Подвижные губы Чекалдыкина вымученно искривились, их округленно опущенные края превратили его лицо в маску печали. Пересиливая пароксизм боли, он порывисто схватил за руку проходящего мимо официанта. Тот резко остановился, едва не обрушив поднос с напитками на головы сидящих на диване. Чекалдыкин поспешно схватил с подноса стакан виски и залпом осушил его раньше, чем официант успел выпрямиться, хотя не было похоже, что у него болит спина. Придержав официанта, Чекалдыкин взял второй стакан, только после этого его отпустив.

– Что же они не поделили в этот раз? – после продолжительной паузы, рассеяно спросил Ляпоненко, лишь бы поддержать разговор.

В задумчивости Ляпоненко провел пальцем по подбородку, будто размышлял, не отрастить ли и себе бороду? Павел тоже подумал о бороде, у него возникла неприятная ассоциация, будто его душа поросла щетиной. Ляпоненко был старше остальных, ему было лет тридцать пять, плюс-минус год-другой. У него были тонкие черты лица и зачесанные назад прямые черные волосы. Спокойному взгляду его глубоко посаженных глаз не соответствовал подвижный, нервный рот. Он выглядел разочарованным в жизни, но не был лишен чувства юмора, его печальное лицо всегда было готово озариться улыбкой, он мог и от души рассмеяться, услышав остроумную шутку.

От остальных, Ляпоненко отличался светлой аурой и чистотой мыслей. На нем был жемчужно-серого цвета костюм-тройка из альпаки от Армани, сорочка белого батиста и галстук в синюю и красную полоску. Запонки с сапфирами от Тиффани, были в тон его темно-синим глазам. Одежда от известных кутюрье ‒ символ достатка и пропуск в круг избранных. Среди собравшейся здесь разношерстной публики, она казалась Павлу совершенно неуместной. При этом он забывал, что сам одет с не менее дорого стоящей элегантностью.

Ляпоненко редко принимал участие в разговорах, больше молчал и слушал, изредка бросая приглядывающийся взгляд. Павел не понимал, что Ляпоненко делает в этой компании и вообще, почему он приходит в дом к Зябкиной? Хотя тот же вопрос, он мог бы задать и себе. Вначале Павлу казалось, что здесь собирается интеллектуальная и художественная элита столицы.

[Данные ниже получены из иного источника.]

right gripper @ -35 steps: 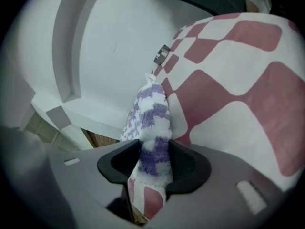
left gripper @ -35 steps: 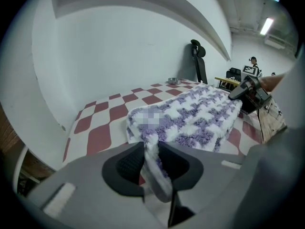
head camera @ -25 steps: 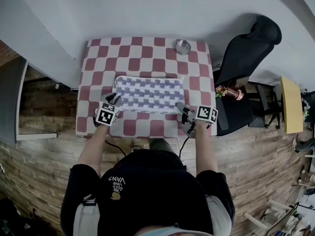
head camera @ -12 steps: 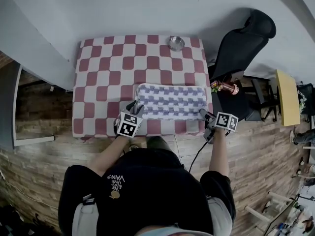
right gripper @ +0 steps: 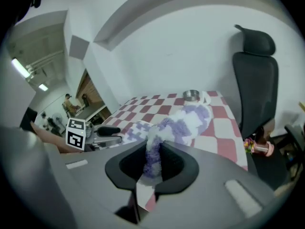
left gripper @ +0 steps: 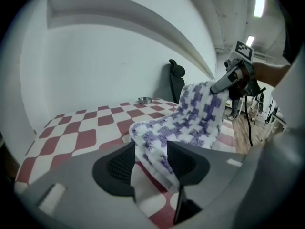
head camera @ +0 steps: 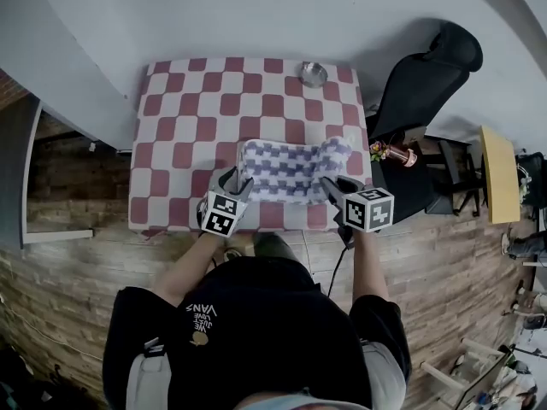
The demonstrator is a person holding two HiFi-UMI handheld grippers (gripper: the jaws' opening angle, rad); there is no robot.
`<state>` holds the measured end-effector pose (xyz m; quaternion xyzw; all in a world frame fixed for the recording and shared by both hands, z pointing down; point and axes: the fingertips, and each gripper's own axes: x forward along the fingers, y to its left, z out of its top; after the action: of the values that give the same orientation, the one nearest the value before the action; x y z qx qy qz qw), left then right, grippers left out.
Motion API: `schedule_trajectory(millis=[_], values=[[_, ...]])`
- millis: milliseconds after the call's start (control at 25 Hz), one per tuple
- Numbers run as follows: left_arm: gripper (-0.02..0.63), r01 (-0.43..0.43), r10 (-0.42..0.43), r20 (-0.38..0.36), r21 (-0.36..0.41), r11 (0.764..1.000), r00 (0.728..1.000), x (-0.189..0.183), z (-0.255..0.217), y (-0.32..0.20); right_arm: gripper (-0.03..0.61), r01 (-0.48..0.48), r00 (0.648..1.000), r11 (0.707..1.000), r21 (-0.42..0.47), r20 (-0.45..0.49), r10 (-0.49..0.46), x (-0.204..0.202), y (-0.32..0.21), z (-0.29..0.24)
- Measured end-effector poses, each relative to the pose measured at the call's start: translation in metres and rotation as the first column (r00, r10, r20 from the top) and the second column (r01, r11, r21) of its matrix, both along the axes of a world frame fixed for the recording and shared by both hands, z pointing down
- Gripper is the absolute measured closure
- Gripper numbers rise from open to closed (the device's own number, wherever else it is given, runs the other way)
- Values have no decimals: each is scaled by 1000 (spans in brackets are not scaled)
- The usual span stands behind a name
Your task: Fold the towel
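The white and purple checked towel [head camera: 286, 169] lies on the red and white checked table [head camera: 197, 109], toward its near right part. My left gripper [head camera: 232, 178] is at the towel's near left corner. Its jaws are opening, and the corner [left gripper: 157, 151] hangs loosely between them with a gap beside one pad. My right gripper [head camera: 329, 186] is shut on the near right corner [right gripper: 152, 156] and holds it lifted off the table, so the towel [right gripper: 181, 120] sags back to the tabletop. The right gripper [left gripper: 228, 80] also shows in the left gripper view, raised above the cloth.
A small metal bowl [head camera: 314, 73] sits at the table's far edge. A black office chair [head camera: 427, 75] stands close to the table's right side, with a small pink object [head camera: 395, 155] on its seat. A yellow table [head camera: 500, 178] is further right. Wooden floor lies below the near edge.
The towel has slid to the right on the table. My right gripper has risen and rolled, lifting its corner. The left gripper's jaws have spread apart around its corner.
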<state>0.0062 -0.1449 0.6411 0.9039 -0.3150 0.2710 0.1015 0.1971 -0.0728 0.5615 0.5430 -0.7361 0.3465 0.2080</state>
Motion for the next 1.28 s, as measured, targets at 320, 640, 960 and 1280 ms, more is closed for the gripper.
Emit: schedule_trajectory(millis=[320,640,960,1280], values=[[430,148,-147,-95,3,989,985,-56,-18,6,525,326,945,941,-85,7,-327,-140,-47,31],[430,279,-282,-97,-35,960,955,-122,-17,23,408,384,923,908,-168,34,-384,-197,-60,77],[430,312,-317,-115,-60,948,942,-143,-16,33,275,401,916,916,24,-32,-400,-224,-46,33],[430,316,-320,-131,-50,947,938,-153,-22,40,290,310,950,890,335,-77,-302,-161,-92,-38]])
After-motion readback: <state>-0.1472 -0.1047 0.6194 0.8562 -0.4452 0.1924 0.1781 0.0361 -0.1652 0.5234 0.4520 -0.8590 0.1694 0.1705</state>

Но вскоре он разобрался, что это просто кучка скучающих бездельников, бойко рассуждающих о политике, искусстве и обо всем, что ни взбредет в их досужные головы.

При этом они ни в чем не имели, ни глубоких знаний, ни основанных на опыте, собственных суждений. Все показное, крикливое, нахватанное по верхам. Зато, с какой самоуверенностью и категоричностью они провозглашали свои невнятные домыслы. Зачем же он сюда приходил? Приходилось довольствоваться плохим, выбирая из худшего.

– На этот раз писанку, – улыбнувшись синевато-бескровными губами, охотно отозвался Чекалдыкин.

Иронический Чекалдыкин не вызывал приязненного расположения, пока не начинал говорить. Но стоило ему улыбнуться и начать рассказывать какую-нибудь историю, как этот необычный человек преображался, и к нему нельзя было не испытывать непреодолимую симпатию.

– Вы же знаете, как наш гарант обожает всякую «старовыну». На днях он забрел на базар, а там какая-то баба торговала расписными яйцами. Они так ему понравились, что он тут же на месте присвоил ей звание «Герой Украины», а она ему за это подарила писанку. Теперь у орденоносца государственного значения бабы Параски появилась новая подруга, герой Украины «писанкарша», на пару будут дурковать, представлять цвет нации, ‒ насмешливые глаза Чекалдыкина сверкали от возбуждения, а на скулах появился нездоровый румянец.